- PROBLEM REQUIREMENTS: Lines before the one containing "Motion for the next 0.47" are left out; return that line and every line after it exactly, through the end of the data below.

- Collected data entries:

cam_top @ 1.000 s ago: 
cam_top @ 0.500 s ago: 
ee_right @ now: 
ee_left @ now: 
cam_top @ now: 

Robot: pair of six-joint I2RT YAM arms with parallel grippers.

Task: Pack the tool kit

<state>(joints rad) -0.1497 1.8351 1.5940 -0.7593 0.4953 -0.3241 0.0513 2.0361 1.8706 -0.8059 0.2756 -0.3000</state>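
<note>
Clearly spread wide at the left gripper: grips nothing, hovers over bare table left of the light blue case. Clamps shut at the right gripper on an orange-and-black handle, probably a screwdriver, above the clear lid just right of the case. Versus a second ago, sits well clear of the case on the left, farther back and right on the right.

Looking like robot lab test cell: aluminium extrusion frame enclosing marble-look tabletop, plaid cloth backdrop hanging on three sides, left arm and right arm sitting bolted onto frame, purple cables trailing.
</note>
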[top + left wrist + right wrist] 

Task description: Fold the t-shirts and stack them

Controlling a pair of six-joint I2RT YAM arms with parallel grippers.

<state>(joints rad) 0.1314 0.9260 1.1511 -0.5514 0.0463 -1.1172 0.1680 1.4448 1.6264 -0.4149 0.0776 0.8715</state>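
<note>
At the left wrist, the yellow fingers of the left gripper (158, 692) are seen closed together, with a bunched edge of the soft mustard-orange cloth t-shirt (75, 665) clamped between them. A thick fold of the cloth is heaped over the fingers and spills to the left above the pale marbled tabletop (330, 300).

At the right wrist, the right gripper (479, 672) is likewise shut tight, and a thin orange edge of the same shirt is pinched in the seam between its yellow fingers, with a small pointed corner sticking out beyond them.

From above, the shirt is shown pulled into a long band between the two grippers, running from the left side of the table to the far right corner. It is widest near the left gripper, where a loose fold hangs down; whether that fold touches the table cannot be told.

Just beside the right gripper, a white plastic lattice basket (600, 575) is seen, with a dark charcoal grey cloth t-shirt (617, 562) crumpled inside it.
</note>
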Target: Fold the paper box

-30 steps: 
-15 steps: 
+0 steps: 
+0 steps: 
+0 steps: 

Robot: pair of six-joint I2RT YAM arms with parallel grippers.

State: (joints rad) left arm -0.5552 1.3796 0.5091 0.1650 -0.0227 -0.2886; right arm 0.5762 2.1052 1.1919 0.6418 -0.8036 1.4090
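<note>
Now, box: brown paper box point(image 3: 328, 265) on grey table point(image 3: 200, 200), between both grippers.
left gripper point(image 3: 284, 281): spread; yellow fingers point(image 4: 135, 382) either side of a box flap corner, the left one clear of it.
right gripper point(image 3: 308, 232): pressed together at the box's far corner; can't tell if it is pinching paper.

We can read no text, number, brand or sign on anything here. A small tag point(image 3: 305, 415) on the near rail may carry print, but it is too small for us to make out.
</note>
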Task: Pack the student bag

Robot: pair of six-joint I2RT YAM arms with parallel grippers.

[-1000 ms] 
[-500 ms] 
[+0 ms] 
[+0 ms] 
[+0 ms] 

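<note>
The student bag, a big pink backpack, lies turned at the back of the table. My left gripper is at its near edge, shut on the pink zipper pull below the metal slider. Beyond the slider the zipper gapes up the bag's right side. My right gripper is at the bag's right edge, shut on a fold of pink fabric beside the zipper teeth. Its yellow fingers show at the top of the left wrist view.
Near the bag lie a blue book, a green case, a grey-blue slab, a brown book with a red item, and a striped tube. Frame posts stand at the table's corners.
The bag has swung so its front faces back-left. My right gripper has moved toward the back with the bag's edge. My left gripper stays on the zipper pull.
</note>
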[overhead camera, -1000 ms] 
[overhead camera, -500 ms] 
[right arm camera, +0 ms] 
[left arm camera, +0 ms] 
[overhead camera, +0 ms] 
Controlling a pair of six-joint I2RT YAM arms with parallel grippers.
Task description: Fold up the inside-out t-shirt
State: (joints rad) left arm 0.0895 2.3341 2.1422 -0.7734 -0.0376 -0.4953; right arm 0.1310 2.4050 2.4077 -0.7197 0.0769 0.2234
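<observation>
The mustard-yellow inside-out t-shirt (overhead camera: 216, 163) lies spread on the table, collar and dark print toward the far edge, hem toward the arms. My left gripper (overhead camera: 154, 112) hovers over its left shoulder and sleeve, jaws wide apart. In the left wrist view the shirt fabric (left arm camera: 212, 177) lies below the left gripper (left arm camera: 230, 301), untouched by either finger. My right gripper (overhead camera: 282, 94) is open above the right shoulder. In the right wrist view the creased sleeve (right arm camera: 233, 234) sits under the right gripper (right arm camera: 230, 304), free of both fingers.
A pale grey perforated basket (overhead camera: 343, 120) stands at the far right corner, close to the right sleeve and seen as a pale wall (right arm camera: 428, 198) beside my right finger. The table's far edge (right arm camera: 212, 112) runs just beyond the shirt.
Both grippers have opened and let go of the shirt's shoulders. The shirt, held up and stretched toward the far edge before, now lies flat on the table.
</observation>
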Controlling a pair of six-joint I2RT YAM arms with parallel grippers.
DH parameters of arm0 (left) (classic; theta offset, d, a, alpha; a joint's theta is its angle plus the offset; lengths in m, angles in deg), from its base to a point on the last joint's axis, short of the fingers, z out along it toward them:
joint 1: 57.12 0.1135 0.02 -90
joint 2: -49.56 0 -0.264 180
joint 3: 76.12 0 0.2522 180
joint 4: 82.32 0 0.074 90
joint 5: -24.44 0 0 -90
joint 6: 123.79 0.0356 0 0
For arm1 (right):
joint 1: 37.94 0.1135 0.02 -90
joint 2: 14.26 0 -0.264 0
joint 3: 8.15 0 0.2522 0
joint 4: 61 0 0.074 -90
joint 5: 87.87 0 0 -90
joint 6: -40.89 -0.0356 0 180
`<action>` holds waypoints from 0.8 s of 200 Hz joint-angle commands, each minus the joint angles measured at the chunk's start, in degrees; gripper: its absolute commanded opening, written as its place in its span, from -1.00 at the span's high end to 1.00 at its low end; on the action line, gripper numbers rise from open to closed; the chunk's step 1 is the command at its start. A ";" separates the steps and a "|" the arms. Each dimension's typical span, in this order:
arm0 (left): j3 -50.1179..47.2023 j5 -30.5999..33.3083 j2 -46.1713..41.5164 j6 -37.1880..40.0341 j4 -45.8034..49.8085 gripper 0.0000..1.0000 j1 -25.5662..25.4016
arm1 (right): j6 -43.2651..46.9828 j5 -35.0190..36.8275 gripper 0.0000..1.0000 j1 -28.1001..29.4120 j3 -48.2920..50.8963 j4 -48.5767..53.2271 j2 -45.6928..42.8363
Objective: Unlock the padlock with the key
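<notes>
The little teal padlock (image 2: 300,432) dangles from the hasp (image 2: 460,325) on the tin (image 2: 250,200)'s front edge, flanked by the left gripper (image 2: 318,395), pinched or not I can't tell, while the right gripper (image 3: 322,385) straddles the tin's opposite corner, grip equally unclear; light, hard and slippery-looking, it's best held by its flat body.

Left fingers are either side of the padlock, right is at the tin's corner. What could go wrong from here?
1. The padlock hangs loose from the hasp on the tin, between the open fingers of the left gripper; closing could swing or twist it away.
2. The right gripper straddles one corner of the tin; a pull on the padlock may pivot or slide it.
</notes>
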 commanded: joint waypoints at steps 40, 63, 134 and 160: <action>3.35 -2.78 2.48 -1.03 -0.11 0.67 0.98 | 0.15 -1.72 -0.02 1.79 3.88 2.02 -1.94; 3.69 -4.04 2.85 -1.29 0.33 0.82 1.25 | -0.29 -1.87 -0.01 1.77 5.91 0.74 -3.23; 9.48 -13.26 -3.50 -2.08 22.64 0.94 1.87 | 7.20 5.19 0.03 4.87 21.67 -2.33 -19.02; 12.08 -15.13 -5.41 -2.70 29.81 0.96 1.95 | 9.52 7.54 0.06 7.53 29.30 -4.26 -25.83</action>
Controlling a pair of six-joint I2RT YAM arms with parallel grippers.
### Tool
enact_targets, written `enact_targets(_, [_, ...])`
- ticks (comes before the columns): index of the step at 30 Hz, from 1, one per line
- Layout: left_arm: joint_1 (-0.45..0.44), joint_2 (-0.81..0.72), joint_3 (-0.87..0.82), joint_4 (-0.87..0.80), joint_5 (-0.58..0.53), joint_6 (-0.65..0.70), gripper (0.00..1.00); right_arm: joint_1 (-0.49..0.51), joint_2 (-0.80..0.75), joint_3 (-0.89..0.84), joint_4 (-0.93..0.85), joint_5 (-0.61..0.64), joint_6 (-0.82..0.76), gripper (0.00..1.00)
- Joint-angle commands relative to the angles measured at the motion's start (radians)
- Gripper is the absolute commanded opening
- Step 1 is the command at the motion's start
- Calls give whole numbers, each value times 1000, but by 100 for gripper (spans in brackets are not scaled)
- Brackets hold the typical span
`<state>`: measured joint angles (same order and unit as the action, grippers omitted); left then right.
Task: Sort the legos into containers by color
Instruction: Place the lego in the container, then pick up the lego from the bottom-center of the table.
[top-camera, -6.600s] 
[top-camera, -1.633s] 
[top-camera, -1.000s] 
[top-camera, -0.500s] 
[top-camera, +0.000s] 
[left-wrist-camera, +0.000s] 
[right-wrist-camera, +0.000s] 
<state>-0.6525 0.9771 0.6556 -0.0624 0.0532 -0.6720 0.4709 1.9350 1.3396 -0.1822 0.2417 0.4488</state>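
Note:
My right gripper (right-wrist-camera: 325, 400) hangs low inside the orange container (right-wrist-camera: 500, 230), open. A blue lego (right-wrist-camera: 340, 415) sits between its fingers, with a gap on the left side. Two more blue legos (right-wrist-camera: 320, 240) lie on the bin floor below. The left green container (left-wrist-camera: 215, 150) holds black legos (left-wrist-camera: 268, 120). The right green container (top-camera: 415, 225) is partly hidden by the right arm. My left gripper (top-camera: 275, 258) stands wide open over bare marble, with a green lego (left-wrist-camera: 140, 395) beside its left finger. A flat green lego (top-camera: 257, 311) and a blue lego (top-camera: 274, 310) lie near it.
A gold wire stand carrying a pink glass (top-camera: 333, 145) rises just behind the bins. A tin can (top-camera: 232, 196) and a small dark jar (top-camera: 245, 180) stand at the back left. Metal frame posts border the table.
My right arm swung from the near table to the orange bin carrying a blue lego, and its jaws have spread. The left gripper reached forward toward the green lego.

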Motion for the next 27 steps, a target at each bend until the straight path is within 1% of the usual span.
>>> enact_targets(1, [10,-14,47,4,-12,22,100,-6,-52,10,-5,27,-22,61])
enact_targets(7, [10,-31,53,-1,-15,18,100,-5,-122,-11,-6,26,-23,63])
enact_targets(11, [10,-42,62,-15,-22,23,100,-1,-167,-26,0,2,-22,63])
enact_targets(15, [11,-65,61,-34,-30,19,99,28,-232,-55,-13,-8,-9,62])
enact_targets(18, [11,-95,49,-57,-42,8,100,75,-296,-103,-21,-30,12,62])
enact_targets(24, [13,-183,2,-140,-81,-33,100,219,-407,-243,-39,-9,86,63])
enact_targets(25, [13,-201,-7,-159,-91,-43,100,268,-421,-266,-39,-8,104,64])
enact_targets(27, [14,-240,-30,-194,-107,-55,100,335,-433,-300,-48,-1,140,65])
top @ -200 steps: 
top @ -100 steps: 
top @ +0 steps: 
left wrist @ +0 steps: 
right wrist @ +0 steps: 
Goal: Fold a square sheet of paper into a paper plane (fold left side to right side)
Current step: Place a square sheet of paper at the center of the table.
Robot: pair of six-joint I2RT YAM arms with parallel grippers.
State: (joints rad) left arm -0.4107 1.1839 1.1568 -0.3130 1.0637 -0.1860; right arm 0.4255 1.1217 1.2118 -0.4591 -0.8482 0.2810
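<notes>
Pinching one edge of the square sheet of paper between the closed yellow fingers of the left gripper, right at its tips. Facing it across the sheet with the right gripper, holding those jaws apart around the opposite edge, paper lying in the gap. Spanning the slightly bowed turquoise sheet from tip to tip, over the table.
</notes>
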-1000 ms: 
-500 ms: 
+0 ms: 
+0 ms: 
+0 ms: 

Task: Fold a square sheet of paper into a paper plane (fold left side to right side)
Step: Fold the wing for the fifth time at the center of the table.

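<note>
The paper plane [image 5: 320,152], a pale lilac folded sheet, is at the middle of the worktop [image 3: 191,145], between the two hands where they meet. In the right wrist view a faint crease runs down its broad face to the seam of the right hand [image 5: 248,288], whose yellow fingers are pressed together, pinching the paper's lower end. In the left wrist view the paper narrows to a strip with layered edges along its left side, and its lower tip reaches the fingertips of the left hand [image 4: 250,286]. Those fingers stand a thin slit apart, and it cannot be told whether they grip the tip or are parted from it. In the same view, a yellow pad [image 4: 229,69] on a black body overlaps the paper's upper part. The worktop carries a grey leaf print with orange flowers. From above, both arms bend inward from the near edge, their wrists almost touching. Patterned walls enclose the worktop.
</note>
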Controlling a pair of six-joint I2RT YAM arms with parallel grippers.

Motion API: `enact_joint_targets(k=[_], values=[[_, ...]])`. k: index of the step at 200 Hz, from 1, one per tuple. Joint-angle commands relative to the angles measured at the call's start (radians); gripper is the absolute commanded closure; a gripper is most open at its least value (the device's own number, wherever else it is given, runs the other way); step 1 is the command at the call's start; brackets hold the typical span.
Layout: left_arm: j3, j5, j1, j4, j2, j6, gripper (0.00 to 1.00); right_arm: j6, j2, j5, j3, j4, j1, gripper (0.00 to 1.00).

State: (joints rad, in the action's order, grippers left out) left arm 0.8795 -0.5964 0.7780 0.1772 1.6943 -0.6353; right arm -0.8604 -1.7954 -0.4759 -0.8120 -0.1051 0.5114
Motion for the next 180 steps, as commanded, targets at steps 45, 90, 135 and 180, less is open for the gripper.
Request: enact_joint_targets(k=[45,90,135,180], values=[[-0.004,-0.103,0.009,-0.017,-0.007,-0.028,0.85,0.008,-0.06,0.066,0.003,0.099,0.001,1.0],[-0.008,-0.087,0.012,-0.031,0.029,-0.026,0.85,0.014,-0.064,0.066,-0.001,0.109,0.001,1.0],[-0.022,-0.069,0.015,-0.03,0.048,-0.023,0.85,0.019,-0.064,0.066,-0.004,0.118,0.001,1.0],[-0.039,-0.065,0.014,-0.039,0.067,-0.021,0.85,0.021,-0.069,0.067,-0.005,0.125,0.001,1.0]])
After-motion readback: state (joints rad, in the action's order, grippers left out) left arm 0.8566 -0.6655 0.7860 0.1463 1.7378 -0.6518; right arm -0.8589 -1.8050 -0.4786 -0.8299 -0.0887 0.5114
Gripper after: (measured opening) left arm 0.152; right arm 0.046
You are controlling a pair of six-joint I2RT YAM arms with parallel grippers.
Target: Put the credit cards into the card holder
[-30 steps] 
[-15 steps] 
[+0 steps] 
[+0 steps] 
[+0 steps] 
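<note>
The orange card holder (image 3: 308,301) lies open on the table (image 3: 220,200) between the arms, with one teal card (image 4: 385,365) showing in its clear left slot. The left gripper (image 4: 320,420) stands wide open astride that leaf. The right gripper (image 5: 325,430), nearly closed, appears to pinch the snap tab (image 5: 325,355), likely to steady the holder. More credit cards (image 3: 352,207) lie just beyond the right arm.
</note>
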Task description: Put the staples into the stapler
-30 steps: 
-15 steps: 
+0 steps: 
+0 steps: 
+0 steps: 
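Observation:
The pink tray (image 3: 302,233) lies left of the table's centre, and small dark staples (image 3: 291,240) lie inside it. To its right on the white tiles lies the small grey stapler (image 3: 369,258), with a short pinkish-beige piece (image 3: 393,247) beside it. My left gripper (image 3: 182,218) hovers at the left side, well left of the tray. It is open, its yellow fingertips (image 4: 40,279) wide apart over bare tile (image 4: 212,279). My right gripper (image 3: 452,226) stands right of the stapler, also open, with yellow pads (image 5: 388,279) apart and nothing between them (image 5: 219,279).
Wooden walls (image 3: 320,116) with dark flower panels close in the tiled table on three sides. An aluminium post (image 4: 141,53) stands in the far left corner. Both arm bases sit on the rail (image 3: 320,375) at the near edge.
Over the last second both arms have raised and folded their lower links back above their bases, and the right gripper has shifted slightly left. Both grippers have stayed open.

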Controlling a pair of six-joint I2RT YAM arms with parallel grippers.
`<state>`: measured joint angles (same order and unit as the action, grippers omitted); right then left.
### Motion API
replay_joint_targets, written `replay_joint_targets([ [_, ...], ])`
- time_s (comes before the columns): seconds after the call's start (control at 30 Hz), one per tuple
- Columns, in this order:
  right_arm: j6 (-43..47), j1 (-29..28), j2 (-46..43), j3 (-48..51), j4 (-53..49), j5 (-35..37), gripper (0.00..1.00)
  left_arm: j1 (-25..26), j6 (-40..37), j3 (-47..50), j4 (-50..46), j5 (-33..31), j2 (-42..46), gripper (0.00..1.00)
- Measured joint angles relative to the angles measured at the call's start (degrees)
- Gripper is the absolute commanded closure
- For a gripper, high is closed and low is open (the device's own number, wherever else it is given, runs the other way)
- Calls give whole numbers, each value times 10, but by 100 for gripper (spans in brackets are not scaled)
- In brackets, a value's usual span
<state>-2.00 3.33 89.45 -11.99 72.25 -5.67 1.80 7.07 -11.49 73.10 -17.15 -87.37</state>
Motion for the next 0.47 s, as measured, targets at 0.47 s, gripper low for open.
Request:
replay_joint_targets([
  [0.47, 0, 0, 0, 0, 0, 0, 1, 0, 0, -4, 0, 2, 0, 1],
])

- THE ANSWER:
Motion for the next 0.47 s, as measured, targets at 0.47 s, gripper low for open.
Request:
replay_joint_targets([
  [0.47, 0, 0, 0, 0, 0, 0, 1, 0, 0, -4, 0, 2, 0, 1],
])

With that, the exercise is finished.